-- EXERCISE AIM --
Write out, without any change, the lines in the material below that run from the line with "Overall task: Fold" through the line with "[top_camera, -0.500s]", both included.

══ DATA SEGMENT

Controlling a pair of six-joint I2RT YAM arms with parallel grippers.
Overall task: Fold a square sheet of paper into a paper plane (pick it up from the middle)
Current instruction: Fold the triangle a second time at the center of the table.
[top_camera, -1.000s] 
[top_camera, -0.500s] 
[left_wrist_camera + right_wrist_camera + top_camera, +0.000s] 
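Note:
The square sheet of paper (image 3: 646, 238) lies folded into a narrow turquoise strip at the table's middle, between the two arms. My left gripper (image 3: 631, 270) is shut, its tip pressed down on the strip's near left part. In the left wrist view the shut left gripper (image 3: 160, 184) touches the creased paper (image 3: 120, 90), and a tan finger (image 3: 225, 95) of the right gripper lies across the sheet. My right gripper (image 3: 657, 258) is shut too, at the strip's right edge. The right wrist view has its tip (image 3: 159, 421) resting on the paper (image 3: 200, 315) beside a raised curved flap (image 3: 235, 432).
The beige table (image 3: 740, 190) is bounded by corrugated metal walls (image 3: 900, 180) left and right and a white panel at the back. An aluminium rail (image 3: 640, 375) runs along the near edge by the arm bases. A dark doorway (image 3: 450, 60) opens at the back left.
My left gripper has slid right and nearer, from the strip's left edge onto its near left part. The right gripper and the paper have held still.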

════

-- TASK ANSWER --
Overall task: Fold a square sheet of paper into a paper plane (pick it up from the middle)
Current instruction: Fold the triangle a second time at the center of the table.
[top_camera, -1.000s] 
[top_camera, -0.500s] 

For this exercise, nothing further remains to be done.